Beitrag von Andrea Böll, Alexander Kobylinski und Caroline Walter

RBB-Online, Do 18.06.09 22:00, in http://www.rbb-online.de/kontraste/archiv/kontraste_vom_18_06/beitrag_1.html


Die Schweinegrippe sorgt weltweit für Schlagzeilen. Als Wunderwaffe gegen die Pandemie setzen die Behörden auf Tamiflu. Das Grippemittel wird millionenfach produziert, die Bevölkerung beruhigt. Doch die Ruhe ist womöglich trügerisch.

Im Herbst, so fürchten Experten, könnte die Schweinegrippe in Deutschland in einer neuen aggressiveren Variante auftreten. Und wie bereiten wir uns darauf vor? Der Impfstoff, auf den viele ihre Hoffnung setzen, wird nicht für alle zur Verfügung stehen. Vielleicht haben Sie sich, wie viele Bürger, schon vorsorglich ein paar Packungen des Grippemittels „Tamiflu“ besorgt – im guten Glauben, damit ein wirksames Mittel im Schrank zu haben. Doch sind Sie dadurch wirklich geschützt?! Caroline Walter, Andrea Böll und Alexander Kobylinski haben recherchiert.

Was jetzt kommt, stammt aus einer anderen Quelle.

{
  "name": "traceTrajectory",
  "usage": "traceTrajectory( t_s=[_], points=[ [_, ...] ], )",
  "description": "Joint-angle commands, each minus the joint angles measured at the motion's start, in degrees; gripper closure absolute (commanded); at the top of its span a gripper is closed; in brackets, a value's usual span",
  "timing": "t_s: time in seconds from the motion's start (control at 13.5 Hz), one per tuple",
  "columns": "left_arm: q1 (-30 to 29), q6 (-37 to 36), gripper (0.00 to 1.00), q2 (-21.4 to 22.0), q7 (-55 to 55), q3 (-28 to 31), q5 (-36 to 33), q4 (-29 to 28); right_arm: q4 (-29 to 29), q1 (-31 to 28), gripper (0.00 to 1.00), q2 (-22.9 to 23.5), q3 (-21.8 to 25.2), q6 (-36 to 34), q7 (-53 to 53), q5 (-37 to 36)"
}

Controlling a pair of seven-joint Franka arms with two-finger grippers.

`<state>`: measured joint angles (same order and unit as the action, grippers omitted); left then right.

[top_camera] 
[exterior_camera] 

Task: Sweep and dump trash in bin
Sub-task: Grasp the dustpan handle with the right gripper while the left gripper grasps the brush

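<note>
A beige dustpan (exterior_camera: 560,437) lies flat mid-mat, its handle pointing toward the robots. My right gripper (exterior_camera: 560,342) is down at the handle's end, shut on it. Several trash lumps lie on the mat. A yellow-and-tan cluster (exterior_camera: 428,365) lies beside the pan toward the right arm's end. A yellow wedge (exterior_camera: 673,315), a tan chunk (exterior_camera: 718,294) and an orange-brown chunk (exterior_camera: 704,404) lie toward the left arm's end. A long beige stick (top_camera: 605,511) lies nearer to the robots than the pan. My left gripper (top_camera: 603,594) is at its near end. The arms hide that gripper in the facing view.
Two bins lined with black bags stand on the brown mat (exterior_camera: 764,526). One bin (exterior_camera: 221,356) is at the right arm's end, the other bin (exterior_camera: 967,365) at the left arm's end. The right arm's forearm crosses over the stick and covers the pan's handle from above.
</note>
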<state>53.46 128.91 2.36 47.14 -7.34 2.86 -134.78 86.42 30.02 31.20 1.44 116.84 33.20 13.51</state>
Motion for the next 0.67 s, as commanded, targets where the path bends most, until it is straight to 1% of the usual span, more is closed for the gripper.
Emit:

Er war einer der ersten, der in Deutschland die Schweinegrippe hatte. Er möchte nicht erkannt werden – zu groß ist die Aufregung um diesen Virus.

Betroffener
„Außer dem Fieber und dem Frieren und dem Schwitzen in der Nacht war eigentlich keine Erkrankung erkennbar. Also, im Vergleich zur Grippe, die ich wirklich schon hatte, wo ich zwei Wochen zu Hause war und krank im Bett lag, ging es mir sehr gut.“

In einer Boulevardzeitung wurde behauptet, er sei im Krankenhaus gewesen. Das war er aber nie. Er ist längst wieder gesund.

Seit Wochen verbreiten Medien und Gesundheitsbehörden Alarmstimmung wegen der Schweinegrippe, auch Neue Grippe genannt. Die Weltgesundheitsorganisation hat gerade die höchste Pandemiestufe ausgerufen.

Als Wundermittel gegen diesen neuen Virus wird das Grippemedikament Tamiflu gepriesen. Dabei ist zweifelhaft, ob das Mittel wirklich so wirkt, wie propagiert wird. Entwickelt wurde das Medikament für die ganz normale Grippe. Seit der Hysterie um die Vogelgrippe macht der Pharmakonzern Roche ein Riesengeschäft mit Tamiflu.

Prof. Bernd Mühlbauer ist Pharmakologe. Er warnt vor den überzogenen Erwartungen an Tamiflu.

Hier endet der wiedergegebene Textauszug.